DATA BELOW:
********

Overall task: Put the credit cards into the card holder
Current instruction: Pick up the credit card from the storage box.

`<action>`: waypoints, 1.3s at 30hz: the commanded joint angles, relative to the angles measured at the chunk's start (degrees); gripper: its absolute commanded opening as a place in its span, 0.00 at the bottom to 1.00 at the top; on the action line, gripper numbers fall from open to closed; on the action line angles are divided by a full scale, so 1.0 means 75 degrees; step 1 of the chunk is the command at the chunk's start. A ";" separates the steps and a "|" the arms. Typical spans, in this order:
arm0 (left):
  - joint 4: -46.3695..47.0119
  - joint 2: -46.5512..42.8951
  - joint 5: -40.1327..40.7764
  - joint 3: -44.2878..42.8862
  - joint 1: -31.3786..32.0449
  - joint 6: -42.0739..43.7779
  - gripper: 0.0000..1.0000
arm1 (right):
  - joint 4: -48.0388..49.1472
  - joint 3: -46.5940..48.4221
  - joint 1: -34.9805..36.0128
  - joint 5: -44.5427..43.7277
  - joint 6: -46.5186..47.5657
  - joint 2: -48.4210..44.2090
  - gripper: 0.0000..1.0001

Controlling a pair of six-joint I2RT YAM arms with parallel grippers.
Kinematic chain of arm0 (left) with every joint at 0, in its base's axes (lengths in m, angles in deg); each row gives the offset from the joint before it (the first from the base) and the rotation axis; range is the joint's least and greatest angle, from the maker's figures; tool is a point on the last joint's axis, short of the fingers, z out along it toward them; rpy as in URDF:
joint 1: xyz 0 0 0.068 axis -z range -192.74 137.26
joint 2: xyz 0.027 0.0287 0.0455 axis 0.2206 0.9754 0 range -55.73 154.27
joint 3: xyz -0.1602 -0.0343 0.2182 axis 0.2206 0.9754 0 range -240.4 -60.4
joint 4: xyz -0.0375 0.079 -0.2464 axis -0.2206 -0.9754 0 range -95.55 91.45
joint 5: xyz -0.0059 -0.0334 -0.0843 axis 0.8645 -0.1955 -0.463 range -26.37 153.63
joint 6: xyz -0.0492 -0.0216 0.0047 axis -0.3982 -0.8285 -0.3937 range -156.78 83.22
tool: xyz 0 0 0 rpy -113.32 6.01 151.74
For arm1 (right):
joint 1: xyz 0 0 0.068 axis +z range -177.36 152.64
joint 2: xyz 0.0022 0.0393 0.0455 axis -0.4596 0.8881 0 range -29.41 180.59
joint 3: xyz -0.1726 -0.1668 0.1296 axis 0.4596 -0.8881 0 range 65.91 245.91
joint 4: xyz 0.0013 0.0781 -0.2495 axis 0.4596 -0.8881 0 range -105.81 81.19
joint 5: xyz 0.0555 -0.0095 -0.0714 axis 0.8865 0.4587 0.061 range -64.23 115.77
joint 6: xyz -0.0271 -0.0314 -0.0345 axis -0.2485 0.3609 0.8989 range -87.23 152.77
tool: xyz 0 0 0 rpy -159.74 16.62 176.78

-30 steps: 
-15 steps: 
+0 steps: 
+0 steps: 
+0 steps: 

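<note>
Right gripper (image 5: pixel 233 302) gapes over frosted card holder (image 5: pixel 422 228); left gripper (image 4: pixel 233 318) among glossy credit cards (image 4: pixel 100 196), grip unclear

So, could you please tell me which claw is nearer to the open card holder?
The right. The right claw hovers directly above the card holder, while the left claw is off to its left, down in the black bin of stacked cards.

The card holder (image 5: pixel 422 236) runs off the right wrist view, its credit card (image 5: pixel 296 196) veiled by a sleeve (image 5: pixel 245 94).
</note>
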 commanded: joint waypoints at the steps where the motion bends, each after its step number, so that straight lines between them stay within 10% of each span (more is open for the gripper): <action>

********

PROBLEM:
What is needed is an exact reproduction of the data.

RESULT OF THE EXERCISE:
Overall task: Put the credit cards into the card holder
Current instruction: Pick up the credit card from the storage box.

`<action>`: waypoints, 1.3s at 30hz: the commanded joint angles, relative to the angles measured at the chunk's start (degrees); gripper: its absolute commanded opening as a place in its span, 0.00 at the bottom to 1.00 at the top; on the action line, gripper numbers fall from open to closed; on the action line angles are divided by a full scale, so 1.0 means 75 degrees; step 1 of the chunk is the command at the chunk's start. A ";" separates the steps and a "|" the arms. Typical spans, in this order:
arm0 (left):
  - joint 4: -46.3695..47.0119
  - joint 2: -46.5512..42.8951
  - joint 5: -40.1327..40.7764
  - joint 3: -44.2878..42.8862
  - joint 1: -31.3786..32.0449
  - joint 6: -42.0739..43.7779
  - gripper: 0.0000..1.0000
arm1 (right):
  - joint 4: -48.0388..49.1472
  - joint 3: -46.5940..48.4221
  - joint 1: -34.9805..36.0128
  - joint 5: -44.5427..43.7277
  - joint 6: -46.5186..47.5657
  - joint 2: -48.4210..44.2090
  - gripper: 0.0000..1.0001

Controlling a pair of six-joint I2RT YAM arms with parallel grippers.
Kinematic chain of arm0 (left) with every joint at 0, in its base's axes (lengths in m, angles in deg); each row gives the offset from the joint before it (the first from the base) and the rotation axis; range is the joint's least and greatest angle, from the maker's figures; tool is a point on the last joint's axis, short of the fingers, z out along it toward them; rpy as in URDF:
joint 1: xyz 0 0 0.068 axis -z range -192.74 137.26
joint 2: xyz 0.027 0.0287 0.0455 axis 0.2206 0.9754 0 range -55.73 154.27
joint 3: xyz -0.1602 -0.0343 0.2182 axis 0.2206 0.9754 0 range -240.4 -60.4
joint 4: xyz -0.0375 0.079 -0.2464 axis -0.2206 -0.9754 0 range -95.55 91.45
joint 5: xyz -0.0059 -0.0334 -0.0843 axis 0.8645 -0.1955 -0.463 range -26.37 153.63
joint 6: xyz -0.0492 -0.0216 0.0047 axis -0.3982 -0.8285 -0.3937 range -156.78 83.22
tool: xyz 0 0 0 rpy -113.32 6.01 151.74
For arm1 (right):
joint 1: xyz 0 0 0.068 axis +z range -177.36 152.64
joint 2: xyz 0.0022 0.0393 0.0455 axis -0.4596 0.8881 0 range -29.41 180.59
joint 3: xyz -0.1726 -0.1668 0.1296 axis 0.4596 -0.8881 0 range 65.91 245.91
joint 4: xyz 0.0013 0.0781 -0.2495 axis 0.4596 -0.8881 0 range -105.81 81.19
joint 5: xyz 0.0555 -0.0095 -0.0714 axis 0.8865 0.4587 0.061 range -64.23 115.77
joint 6: xyz -0.0271 -0.0314 -0.0345 axis -0.2485 0.3609 0.8989 range -87.23 152.77
tool: xyz 0 0 0 rpy -159.74 16.62 176.78

-30 steps: 
-15 steps: 
+0 steps: 
+0 steps: 
+0 steps: 

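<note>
Right gripper (image 5: pixel 233 302) gapes over frosted card holder (image 5: pixel 422 228); left gripper (image 4: pixel 233 318) among glossy credit cards (image 4: pixel 100 196), grip unclear

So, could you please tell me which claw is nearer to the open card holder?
The right. The right claw hovers directly above the card holder, while the left claw is off to its left, down in the black bin of stacked cards.

The card holder (image 5: pixel 422 236) runs off the right wrist view, its credit card (image 5: pixel 296 196) veiled by a sleeve (image 5: pixel 245 94).
</note>
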 commanded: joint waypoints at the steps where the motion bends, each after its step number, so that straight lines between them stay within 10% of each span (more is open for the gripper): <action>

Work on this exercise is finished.